A simple way to implement time-evolution, if you don't need to be extremely precise, is to simply discretize Psi and V and rewrite Schrodinger's equation as a finite difference equation. You can approximate as follows:

[tex]\partial_t \psi(x,t) \approx \frac{\psi(x,t+\Delta t) - \psi(x,t)}{\Delta t}[/tex]

[tex]\partial_x^2 \psi(x,t) \approx \frac{\psi(x+\Delta x,t) - 2 \psi(x,t) + \psi(x - \Delta x,t)}{\Delta x^2}[/tex]

You'll have to take some care at the endpoints (x min and x max) to keep errors from propagating due to the finite length of your Psi array. That is, you need some way of assuming what the value of Psi is beyond the limits of the array, so that you can take accurate finite differences.

Once you figure that out, merely plug these approximations into Schrodinger's equation, and you'll get an algebraic equation that you can solve for [itex]\psi(x, t+\Delta t)[/itex] in terms of your Psi array at the current instant of time.

Note: If you want to, you can even include a time-varying potential!

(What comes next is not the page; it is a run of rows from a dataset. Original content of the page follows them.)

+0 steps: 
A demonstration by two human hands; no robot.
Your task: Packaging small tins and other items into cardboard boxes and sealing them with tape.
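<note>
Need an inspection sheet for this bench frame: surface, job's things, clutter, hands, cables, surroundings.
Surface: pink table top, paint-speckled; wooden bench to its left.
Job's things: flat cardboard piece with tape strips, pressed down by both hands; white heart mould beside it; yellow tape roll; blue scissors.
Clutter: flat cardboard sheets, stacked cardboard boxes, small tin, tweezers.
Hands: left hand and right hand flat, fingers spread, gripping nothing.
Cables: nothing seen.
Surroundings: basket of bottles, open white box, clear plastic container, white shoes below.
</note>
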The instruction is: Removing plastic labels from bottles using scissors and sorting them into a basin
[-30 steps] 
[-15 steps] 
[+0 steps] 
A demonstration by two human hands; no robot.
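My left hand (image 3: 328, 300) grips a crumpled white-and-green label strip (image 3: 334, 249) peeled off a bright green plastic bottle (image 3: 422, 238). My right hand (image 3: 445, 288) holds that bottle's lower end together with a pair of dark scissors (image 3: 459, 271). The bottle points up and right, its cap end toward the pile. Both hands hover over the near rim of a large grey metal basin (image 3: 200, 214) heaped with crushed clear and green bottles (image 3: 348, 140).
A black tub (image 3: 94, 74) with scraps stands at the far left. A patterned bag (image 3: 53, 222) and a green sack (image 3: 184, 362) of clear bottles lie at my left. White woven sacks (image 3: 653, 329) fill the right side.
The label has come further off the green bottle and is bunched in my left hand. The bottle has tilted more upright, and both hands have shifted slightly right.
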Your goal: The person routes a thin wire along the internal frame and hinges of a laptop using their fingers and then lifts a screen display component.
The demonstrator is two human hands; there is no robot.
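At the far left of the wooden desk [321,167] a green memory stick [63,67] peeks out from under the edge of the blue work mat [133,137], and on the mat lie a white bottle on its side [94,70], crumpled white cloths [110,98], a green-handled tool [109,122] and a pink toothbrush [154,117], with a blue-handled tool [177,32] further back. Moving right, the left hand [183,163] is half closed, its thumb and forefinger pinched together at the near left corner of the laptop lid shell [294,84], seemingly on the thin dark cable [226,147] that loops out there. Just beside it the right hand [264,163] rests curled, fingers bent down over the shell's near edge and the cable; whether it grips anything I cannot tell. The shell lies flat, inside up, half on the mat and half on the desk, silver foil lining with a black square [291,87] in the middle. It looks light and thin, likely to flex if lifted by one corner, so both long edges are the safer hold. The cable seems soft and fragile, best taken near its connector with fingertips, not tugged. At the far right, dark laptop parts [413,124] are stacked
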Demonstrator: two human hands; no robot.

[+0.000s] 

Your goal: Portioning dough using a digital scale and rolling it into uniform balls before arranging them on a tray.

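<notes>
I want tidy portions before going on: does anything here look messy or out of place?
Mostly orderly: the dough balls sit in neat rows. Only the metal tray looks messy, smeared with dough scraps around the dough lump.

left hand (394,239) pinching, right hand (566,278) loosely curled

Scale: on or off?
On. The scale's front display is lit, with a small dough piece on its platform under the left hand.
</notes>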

Then you can simulate, for example, what happens to a particle in a potential when it is hit by a pulse of light. Have fun!
 
  • #3
Thank you very much for that. Surprisingly, it is really hard to find anything about this on the internet!

I implemented the difference equations, and it looks like it could have worked. I don't actually know, because my solution almost always "blows up". I set up potential V=0 with a gaussian distribution initially in the Real part of Psi, and let it evolve. It nicely diffuses, but then starts to oscillate wildly and spikes form inside it, and make it blow up. Its weird. Maybe I got the equations wrong? Or the boundary conditions? Everywhere outside my range I set Psi=0...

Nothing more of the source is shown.